Sözler bittiğinde, Paul’ün gözleri bir kez daha kapanmıştı. Ancak aynı anda Yaradan Yetiştirme Zindanında büyük değişiklikler oluyordu.
Zindanın tüm zemini sertçe titremeye başlamıştı ve Simon ile Semia gözlerini açmışlardı. İnfirmi de dikkatini bu sert sarsılmaya verirken altı beyaz sütun bir anda yere doğru çekilmeye başlamışlardı.
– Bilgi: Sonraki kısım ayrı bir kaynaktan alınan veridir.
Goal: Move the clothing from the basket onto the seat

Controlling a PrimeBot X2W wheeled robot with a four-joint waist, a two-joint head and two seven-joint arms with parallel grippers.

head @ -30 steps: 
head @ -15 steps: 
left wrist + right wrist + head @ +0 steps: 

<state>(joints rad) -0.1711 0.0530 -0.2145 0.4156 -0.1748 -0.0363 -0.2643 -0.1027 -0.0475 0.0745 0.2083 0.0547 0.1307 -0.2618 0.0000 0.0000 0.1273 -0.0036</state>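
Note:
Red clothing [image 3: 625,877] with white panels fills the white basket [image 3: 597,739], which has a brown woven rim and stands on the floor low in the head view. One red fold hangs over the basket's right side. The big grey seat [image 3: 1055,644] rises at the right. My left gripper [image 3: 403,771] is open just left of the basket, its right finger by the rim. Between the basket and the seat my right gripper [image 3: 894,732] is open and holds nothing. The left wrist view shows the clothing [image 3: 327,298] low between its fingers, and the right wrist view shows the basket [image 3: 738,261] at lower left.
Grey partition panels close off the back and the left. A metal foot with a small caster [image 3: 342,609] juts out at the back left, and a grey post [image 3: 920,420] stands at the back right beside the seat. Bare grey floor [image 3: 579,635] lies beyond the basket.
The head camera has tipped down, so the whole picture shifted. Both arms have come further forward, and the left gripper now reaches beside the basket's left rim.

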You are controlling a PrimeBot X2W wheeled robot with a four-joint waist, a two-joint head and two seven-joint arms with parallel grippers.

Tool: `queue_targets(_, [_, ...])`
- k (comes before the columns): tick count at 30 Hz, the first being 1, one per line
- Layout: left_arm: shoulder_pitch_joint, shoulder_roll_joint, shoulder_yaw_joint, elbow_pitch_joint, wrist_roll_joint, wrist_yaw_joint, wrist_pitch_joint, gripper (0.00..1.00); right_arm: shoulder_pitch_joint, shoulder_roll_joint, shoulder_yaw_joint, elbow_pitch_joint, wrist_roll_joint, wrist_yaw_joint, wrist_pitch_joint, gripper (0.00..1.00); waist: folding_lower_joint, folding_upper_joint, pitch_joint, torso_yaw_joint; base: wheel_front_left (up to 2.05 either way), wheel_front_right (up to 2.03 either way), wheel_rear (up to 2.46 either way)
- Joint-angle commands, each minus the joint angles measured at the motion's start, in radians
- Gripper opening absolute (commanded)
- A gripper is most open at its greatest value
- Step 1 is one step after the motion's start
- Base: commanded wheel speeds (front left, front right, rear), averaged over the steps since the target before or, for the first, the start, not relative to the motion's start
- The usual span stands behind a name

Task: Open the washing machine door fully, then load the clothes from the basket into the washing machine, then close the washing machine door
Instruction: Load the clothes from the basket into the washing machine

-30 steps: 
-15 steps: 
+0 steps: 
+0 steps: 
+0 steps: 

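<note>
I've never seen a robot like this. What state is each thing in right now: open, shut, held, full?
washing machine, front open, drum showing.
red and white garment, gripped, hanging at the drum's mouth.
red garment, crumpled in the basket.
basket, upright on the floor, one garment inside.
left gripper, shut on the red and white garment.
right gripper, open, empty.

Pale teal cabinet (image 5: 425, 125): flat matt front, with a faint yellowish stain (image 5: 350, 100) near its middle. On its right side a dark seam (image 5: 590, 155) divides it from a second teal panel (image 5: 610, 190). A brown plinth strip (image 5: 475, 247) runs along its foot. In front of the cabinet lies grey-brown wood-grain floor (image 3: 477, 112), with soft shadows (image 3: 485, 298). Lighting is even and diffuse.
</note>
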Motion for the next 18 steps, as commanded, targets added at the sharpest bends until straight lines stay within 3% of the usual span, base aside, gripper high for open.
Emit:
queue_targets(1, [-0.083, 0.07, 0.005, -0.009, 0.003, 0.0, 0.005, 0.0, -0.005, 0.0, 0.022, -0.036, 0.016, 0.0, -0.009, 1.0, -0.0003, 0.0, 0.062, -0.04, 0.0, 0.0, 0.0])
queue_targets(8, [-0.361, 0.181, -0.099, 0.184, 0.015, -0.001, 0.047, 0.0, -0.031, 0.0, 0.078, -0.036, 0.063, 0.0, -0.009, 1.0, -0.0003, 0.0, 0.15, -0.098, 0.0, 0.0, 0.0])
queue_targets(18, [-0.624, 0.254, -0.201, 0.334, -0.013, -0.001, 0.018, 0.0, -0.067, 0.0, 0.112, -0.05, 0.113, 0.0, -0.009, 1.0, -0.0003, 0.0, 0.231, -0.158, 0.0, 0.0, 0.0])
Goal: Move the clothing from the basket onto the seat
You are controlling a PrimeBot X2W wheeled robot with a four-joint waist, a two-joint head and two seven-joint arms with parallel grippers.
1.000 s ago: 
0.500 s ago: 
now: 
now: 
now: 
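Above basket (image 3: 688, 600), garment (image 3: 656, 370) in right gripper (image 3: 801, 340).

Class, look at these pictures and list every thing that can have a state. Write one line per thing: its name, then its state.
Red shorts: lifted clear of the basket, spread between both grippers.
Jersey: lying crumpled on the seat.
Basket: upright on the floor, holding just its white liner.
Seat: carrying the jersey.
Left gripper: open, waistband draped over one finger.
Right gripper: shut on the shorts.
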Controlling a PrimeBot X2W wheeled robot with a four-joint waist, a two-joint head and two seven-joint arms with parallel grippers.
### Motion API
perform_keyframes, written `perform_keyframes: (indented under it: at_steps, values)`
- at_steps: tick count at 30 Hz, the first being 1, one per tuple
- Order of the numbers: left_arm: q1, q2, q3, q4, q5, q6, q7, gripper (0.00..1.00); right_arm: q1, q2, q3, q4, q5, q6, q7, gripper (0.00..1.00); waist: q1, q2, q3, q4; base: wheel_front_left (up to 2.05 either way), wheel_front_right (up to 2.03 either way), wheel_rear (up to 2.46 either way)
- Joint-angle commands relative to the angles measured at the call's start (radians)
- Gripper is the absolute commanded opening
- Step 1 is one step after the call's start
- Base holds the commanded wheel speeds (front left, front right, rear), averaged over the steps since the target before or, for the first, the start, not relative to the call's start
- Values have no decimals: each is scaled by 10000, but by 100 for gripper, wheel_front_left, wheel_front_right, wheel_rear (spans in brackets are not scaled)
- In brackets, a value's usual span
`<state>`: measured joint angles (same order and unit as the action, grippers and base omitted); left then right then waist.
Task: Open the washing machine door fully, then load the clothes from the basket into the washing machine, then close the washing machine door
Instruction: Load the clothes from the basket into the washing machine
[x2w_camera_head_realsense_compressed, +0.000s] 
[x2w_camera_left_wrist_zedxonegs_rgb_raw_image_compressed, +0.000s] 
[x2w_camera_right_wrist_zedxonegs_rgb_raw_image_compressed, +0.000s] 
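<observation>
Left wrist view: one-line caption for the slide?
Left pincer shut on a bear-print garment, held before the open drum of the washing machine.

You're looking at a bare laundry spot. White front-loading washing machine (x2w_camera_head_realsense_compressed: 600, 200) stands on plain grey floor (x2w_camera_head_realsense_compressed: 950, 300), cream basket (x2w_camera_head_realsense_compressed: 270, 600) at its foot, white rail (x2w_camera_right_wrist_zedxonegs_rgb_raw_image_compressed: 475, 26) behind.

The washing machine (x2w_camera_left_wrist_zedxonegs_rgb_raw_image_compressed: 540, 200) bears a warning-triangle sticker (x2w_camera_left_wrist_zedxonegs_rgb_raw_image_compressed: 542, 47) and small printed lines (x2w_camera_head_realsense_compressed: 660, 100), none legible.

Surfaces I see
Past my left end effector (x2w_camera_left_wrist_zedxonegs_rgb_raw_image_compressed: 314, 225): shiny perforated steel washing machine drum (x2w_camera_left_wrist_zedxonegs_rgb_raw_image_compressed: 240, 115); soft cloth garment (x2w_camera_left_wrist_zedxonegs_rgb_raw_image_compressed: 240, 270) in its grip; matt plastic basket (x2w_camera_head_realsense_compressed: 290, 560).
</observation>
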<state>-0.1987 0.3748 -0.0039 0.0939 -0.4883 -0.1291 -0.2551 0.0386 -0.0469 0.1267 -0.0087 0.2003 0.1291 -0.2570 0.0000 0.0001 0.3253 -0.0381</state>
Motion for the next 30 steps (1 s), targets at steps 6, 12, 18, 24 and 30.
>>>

Normalde yalnızca yakınlarındaki bir mesafeye mana enerjisi veren bu sütunlar beyaz zeminin içerisine çekildiğinde tüm boşluk manayla dolmuştu. Normal dünyadaki manadan birkaç kat daha saf ve güçlü olan bu manayı hisseden Simon şaşırırken Semia hafifçe yutkunmuştu. Grim ise rahatlamış bir şekilde miyavlayıp yere uzanan Paul’ün göğsüne oturmuştu.
Aynı anda, tüm boşluk değişmeye başlamıştı. Beyaz zemin önce parlak bir toprağa dönüşmüş, sonrasında üzerinde parlak yeşil çimler büyümüştü. Bazı çiçekler yerden yükselmiş ve birkaç ağaç bile ortaya çıkmıştı.
Onların olduğu yerden uzaklarda ormanlar ve dağlar belirmişti. Denizler ve nehirler de vardı. Tüm Yaradan Yetiştirme Zindanı devasa bir dünyaya dönüşüyordu.
Ormanlar ve dağlar oluştuktan sonra normal hayvanlar doğmuş ve dağlar ile ormanlarda yaşamaya başlamışlardı. Tüm bu olanlar oldukça mucizeviydi ve İnfirmi bile şaşkın bir şekilde izliyordu. O anda bu bölgenin normal bir bölgeden tek farkı herhangi bir büyülü canavara sahip olmamasıydı. Simon ve Semia insan sayıldıklarından insan eksiği de yoktu.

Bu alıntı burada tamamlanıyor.